Cost-Minimized Partial Computation Offloading in Cloud-Assisted Mobile Edge Computing Systems

Abstract

Nowadays, smart mobile devices (SMDs) support various computation-intensive and delay-sensitive applications, e.g., online games, and figure compression. However, SMDs have limited computing resources and battery energy and cannot execute all tasks of the above applications in a real-time manner. Cloud computing provides enormous computing resources and energy that can easily execute tasks offloaded from SMDs. However, could data centers (CDCs) are often located in remote sites, which leads to long transmission time.
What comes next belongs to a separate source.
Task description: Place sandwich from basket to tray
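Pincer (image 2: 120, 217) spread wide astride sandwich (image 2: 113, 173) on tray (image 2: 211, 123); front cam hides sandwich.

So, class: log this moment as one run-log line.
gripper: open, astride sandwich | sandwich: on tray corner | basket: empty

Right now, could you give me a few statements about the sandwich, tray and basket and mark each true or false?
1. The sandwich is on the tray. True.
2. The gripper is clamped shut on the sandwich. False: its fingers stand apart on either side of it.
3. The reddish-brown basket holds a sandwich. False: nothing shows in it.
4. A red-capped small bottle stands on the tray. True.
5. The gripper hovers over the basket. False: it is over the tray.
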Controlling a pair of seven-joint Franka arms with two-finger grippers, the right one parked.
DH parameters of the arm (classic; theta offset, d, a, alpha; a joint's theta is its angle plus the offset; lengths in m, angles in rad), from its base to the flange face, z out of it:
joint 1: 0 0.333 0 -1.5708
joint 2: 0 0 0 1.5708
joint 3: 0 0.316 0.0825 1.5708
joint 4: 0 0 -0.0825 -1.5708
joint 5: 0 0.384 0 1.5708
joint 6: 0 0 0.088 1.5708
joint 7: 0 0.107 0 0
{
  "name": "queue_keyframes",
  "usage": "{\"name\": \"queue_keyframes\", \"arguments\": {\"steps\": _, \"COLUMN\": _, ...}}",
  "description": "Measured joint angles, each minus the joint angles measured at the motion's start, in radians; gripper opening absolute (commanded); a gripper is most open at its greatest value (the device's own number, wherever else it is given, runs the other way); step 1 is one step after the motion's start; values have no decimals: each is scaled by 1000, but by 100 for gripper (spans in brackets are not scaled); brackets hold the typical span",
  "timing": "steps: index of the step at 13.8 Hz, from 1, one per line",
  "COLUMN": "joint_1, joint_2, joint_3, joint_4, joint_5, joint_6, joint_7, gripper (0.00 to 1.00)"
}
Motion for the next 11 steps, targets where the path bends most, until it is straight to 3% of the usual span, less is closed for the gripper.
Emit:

Small base stations (SBSs) offer high-bandwidth and low-latency services for SMDs, which solves the problem of cloud computing. However, it becomes a challenge to achieve the lowest cost in such a heterogeneous architecture including multiple SMDs, SBSs, and the CDC while meeting delay requirements of tasks. This work proposes a cost-minimized computation offloading strategy to minimize the total cost of the system. A constrained optimization problem is first formulated based on the hybrid architecture. Afterward, a two-stage optimization algorithm called a Lévy flights and Simulated Annealing-based Grey wolf optimizer (LSAG) is developed to optimize the total cost of the system. In the first stage, the optimal edge selection policy is determined given multiple available SBSs. In the second stage, task offloading and resource allocation among SMDs, SBSs, and the cloud are determined. Experiments with real-life tasks prove that LSAG significantly achieves lower cost with faster convergence speed than state-of-the-art peers.